▶ **ABOUT THIS TASK**: Return the data below in full and exactly, except that the pictures are dropped.

▶ **DATA BELOW**:
■ ■ ■ ■ ■

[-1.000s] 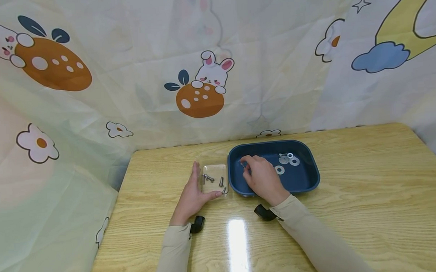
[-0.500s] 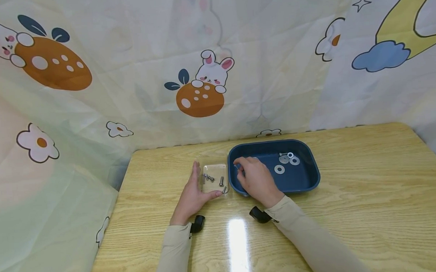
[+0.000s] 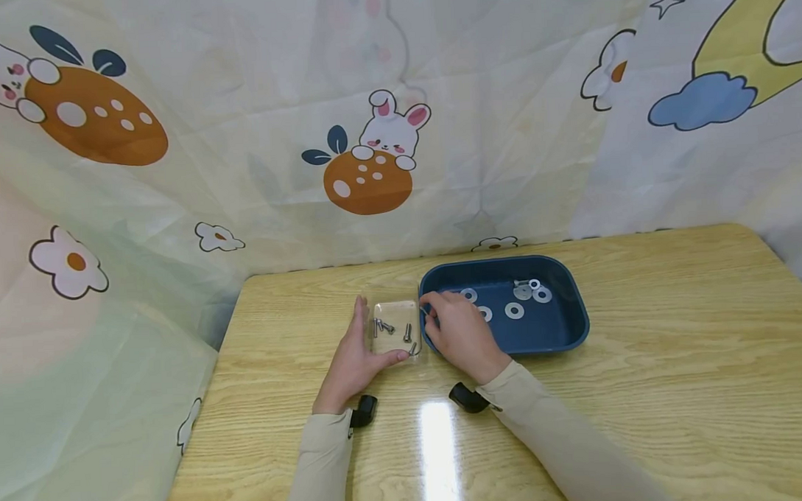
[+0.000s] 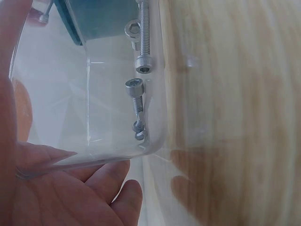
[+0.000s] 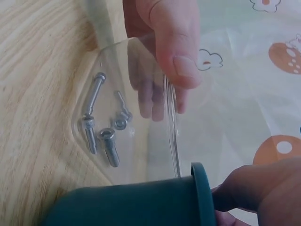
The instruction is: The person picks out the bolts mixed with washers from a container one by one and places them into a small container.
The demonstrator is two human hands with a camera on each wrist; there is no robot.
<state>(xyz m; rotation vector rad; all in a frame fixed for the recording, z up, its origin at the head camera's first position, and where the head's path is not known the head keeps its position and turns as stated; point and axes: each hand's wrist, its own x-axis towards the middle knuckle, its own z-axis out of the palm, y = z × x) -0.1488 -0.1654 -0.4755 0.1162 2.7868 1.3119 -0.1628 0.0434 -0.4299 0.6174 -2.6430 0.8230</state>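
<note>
My left hand (image 3: 353,361) grips a clear plastic box (image 3: 395,311), thumb at the near rim and fingers along its left side. Several metal socket-head screws (image 4: 142,42) lie on the box floor. My right hand (image 3: 465,335) is over the left end of a blue tray (image 3: 578,314), fingertips right at the rim beside the box. Between its thumb and finger it pinches a small screw (image 4: 44,18), visible through the box wall in the left wrist view. The right wrist view shows the tray rim hiding most of those fingertips.
Several flat washers (image 3: 514,311) lie in the blue tray, with another screw (image 3: 521,282) among them toward the back right. Both containers stand side by side on a wooden table (image 3: 677,359). A printed cloth (image 3: 503,129) hangs behind the table.
My right hand has moved left within the tray toward the box, carrying the pinched screw and uncovering washers behind it. My left hand and the box have stayed in place.
</note>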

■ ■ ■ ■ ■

▶ **WORKED SOLUTION**:
[-1.000s] 
[-0.500s] 
[+0.000s] 
[+0.000s] 
[+0.000s] 
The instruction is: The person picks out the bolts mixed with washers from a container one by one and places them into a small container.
The demonstrator is two human hands with a camera on each wrist; there is no robot.
<state>(xyz m; rotation vector rad; all in a frame fixed for the recording, z up, its origin at the head camera's first position, and where the head's path is not known the head keeps its position and turns as stated; point and axes: each hand's wrist, its own x-axis towards the middle knuckle, its own z-axis out of the palm, y = z × x) -0.1488 -0.1654 -0.4755 0.1162 2.7868 1.3119 -0.1628 0.0434 -0.4299 0.6174 -2.6430 0.8230</state>
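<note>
My left hand (image 3: 353,361) grips a clear plastic box (image 3: 395,311), thumb at the near rim and fingers along its left side. Several metal socket-head screws (image 4: 142,42) lie on the box floor. My right hand (image 3: 465,335) is over the left end of a blue tray (image 3: 578,314), fingertips right at the rim beside the box. Between its thumb and finger it pinches a small screw (image 4: 44,18), visible through the box wall in the left wrist view. The right wrist view shows the tray rim hiding most of those fingertips.
Several flat washers (image 3: 514,311) lie in the blue tray, with another screw (image 3: 521,282) among them toward the back right. Both containers stand side by side on a wooden table (image 3: 677,359). A printed cloth (image 3: 503,129) hangs behind the table.
My right hand has moved left within the tray toward the box, carrying the pinched screw and uncovering washers behind it. My left hand and the box have stayed in place.
</note>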

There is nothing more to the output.